Sarah checked into the MGM Grand as “Serena Parker” and slept for four hours.
Then she rose, made herself a strong coffee, and ate the Doritos and salted almonds from the minibar. No need to keep eating clean.
On any other weekday, she and Paul would be completing their morning run. Today would be a slow, seven-mile jaunt, continuing their taper. She wondered if Paul would know the schedule in her absence. She wondered if he had run on his own, knowing that she betrayed him.

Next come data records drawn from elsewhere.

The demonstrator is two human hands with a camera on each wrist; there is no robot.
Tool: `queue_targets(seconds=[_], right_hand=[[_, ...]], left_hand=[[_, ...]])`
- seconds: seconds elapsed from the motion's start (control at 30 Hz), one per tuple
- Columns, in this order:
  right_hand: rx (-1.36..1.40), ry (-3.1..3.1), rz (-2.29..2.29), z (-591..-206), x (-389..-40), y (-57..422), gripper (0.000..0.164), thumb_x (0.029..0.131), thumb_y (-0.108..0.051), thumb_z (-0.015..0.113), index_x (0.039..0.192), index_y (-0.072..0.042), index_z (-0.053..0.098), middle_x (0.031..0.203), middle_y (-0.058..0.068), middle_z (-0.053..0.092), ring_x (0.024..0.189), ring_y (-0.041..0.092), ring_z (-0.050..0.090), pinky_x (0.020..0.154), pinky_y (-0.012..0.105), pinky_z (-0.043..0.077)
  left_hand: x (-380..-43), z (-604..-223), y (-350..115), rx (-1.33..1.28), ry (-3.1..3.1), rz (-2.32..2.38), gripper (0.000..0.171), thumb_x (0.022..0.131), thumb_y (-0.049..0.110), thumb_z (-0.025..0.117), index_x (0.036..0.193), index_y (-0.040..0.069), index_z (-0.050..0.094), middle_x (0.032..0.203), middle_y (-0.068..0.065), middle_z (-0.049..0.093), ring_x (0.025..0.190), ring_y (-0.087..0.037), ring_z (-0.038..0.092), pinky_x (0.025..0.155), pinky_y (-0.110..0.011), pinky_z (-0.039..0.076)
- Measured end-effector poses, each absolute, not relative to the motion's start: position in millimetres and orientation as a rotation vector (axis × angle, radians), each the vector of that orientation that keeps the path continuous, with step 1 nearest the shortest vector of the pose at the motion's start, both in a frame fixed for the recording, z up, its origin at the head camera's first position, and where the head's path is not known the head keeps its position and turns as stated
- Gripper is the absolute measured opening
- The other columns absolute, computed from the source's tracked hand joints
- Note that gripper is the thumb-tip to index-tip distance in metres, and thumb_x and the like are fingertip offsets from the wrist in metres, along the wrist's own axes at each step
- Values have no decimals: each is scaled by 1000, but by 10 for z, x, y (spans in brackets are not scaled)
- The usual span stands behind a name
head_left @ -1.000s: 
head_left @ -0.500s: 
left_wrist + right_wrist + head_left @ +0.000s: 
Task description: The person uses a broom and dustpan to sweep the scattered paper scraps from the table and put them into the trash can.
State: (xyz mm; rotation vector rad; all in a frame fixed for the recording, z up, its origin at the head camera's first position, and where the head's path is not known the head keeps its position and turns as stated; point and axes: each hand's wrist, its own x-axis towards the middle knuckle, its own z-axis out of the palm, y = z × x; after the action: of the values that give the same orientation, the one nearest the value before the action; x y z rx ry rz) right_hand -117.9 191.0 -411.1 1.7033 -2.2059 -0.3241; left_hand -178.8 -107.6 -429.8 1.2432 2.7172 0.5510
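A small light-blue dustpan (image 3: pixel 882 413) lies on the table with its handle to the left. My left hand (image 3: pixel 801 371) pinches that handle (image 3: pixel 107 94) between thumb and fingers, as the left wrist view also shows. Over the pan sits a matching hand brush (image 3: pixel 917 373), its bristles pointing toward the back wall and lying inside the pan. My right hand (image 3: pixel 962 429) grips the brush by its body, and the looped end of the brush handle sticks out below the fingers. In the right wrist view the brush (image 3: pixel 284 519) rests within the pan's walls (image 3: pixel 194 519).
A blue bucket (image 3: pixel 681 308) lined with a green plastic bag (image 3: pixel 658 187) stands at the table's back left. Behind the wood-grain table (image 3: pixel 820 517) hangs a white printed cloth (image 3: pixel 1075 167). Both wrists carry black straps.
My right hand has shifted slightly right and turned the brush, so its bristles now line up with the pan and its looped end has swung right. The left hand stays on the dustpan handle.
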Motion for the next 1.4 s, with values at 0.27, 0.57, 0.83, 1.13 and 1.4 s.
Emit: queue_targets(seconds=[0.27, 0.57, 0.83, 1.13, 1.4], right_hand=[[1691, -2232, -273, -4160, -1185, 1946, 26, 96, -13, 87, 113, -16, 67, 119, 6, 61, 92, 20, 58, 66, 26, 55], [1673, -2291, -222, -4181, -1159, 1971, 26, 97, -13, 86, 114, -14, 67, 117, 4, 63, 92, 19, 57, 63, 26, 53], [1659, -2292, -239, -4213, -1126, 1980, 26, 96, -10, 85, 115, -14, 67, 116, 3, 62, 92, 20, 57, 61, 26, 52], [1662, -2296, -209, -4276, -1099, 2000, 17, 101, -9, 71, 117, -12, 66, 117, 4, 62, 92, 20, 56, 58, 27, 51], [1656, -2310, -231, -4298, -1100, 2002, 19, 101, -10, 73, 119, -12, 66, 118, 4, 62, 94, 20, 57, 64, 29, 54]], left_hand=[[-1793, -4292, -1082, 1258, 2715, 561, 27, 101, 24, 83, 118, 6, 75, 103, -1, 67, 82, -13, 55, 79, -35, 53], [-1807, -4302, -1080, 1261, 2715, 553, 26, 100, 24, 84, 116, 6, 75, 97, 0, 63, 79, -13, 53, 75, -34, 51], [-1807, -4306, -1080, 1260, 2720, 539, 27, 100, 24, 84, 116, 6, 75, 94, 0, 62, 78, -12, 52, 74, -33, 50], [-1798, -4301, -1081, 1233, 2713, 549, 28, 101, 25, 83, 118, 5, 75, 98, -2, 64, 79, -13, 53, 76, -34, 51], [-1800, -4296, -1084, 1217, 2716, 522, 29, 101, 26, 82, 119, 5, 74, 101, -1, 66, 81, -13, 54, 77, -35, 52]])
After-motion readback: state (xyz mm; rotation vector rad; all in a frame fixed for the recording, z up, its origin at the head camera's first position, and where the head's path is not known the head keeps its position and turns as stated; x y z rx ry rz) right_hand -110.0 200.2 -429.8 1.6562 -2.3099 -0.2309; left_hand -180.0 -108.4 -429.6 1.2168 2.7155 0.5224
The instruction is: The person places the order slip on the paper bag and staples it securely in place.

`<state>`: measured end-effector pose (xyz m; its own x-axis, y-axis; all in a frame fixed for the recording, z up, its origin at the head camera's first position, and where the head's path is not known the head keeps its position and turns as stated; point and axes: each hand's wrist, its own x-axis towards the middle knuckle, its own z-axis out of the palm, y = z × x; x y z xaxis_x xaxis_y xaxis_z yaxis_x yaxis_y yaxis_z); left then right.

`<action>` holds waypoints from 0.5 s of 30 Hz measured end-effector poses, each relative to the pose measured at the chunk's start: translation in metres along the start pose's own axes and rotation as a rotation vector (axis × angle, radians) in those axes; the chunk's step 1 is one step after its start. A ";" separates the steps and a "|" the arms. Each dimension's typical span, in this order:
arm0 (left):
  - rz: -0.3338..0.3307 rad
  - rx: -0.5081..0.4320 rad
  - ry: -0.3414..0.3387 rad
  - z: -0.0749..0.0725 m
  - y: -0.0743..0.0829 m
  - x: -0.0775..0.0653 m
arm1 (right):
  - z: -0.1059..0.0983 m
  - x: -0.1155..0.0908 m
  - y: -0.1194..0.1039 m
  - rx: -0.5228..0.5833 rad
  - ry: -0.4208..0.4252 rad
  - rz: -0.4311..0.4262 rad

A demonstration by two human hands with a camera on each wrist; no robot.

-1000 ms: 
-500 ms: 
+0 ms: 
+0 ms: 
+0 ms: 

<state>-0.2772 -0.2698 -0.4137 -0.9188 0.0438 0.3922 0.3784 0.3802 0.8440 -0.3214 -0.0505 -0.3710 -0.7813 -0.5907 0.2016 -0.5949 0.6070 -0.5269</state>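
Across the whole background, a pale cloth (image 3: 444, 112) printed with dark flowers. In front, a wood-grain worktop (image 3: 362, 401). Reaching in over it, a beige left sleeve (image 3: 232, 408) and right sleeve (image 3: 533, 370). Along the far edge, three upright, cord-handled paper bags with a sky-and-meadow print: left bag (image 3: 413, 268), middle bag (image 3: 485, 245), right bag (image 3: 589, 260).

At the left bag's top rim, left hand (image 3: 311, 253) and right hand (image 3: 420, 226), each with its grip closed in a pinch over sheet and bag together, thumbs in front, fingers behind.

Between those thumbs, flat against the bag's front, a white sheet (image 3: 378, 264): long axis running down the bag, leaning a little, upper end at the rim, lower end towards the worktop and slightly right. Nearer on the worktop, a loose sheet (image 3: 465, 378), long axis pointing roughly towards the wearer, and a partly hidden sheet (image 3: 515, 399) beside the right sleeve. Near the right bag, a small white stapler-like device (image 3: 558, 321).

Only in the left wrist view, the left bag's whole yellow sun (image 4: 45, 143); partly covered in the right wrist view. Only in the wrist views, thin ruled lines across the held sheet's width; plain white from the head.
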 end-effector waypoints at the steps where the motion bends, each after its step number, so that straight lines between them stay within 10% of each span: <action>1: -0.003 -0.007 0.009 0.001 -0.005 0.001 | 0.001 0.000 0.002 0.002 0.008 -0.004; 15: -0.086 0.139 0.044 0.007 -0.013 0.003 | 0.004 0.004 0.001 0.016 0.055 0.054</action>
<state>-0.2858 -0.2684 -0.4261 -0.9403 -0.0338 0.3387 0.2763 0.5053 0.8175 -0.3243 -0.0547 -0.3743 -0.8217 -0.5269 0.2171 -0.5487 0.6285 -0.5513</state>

She wouldn’t have predicted that she would miss Paul. She had known that she enjoyed their morning runs, but before today she would have said it was the running she enjoyed, and the comfort of knowing that she had someone who could keep up with her beside her. But now, Paul’s absence yawned before her.
He wouldn’t want to run with her anymore anyway. She had just stolen his life’s work.
He had been so excited when he’d shown her how to set the date and time on the device and simply push a button to move back and forth through time. He did it, apparently, in front of her, claiming to have moved several books from the coffee table to the kitchen counter his second time through. She hadn’t noticed. And he hadn’t vanished, but rather simply continued on, claiming to have gone back and returned. That was the beauty of it, he said. Nobody other than the time traveler will even notice anything has happened.
His eyes had been such a limpid blue when he showed her the device, and then later when he held her. The sex had been unbelievable.